**Work order**
Return each line of the records holding the string "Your".

**Dataset records**
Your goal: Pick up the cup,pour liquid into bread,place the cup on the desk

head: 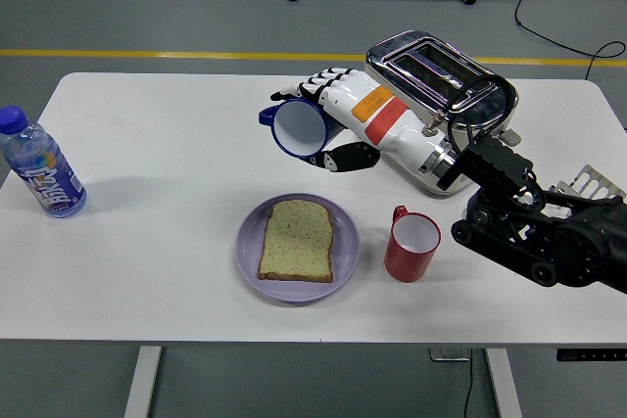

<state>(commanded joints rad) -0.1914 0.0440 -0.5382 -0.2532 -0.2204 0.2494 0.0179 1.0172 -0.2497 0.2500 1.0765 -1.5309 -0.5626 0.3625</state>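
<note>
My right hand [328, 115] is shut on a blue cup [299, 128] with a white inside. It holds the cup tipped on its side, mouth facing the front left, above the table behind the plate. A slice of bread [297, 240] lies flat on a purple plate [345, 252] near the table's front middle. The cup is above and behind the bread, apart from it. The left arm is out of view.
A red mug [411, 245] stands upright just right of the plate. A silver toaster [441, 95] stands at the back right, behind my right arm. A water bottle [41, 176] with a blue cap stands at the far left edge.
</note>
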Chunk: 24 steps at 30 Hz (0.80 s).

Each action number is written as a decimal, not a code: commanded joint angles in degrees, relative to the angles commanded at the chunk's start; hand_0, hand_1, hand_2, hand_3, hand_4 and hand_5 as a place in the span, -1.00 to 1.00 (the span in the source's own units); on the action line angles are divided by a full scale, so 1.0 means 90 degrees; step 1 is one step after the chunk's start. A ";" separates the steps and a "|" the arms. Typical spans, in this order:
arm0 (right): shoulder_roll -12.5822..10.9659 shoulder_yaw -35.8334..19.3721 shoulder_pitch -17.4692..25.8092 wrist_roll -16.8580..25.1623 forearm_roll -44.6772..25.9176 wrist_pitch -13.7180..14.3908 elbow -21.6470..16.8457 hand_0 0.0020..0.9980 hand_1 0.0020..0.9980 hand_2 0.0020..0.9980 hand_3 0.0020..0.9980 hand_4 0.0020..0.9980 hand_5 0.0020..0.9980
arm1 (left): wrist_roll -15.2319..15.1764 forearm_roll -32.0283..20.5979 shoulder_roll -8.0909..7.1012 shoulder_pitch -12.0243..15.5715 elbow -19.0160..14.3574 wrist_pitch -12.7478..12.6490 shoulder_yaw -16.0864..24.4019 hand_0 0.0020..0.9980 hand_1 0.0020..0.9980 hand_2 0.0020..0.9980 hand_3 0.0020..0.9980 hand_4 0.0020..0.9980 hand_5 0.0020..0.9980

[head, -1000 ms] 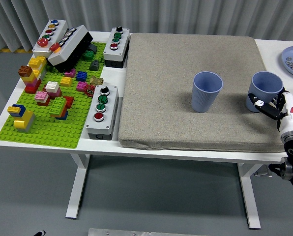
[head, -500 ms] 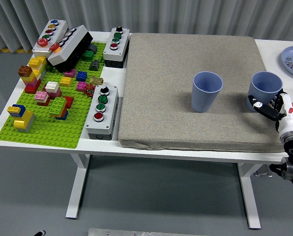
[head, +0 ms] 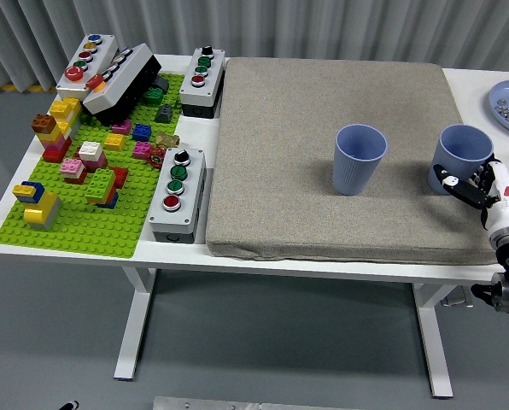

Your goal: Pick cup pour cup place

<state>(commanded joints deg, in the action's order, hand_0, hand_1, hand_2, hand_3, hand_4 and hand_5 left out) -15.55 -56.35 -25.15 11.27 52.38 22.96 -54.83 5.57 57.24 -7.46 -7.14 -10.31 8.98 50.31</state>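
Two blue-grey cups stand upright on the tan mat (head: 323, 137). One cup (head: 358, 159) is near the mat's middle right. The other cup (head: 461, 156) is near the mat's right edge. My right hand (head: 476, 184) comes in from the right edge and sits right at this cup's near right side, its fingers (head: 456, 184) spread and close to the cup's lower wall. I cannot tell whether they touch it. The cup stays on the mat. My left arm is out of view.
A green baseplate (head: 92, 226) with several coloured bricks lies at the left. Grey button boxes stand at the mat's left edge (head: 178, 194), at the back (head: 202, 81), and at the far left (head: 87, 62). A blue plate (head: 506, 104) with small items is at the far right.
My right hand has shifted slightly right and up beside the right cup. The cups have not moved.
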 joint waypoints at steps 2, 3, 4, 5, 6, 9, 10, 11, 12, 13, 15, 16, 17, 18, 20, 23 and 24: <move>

**Result for this task**
Your goal: Pick up the cup,pour liquid into bread,place the cup on the desk
Your goal: Pick cup pour cup place

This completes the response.